--- Exercise ---
Repeat every line of the data exactly; the pictures stay out.

--- Data shown ---
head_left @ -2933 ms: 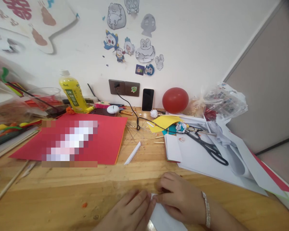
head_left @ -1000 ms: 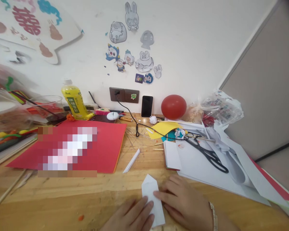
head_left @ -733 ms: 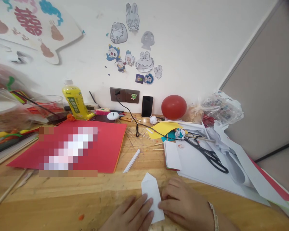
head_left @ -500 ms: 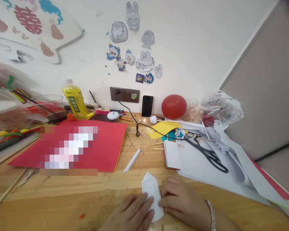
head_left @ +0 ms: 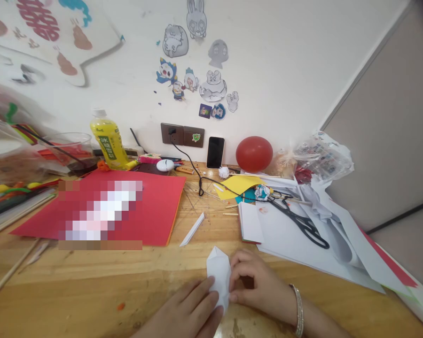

--- Exercise result ---
head_left @ -2933 ms: 
head_left @ -1000 ms: 
head_left @ -733 ms: 
head_left @ -500 ms: 
head_left @ +0 ms: 

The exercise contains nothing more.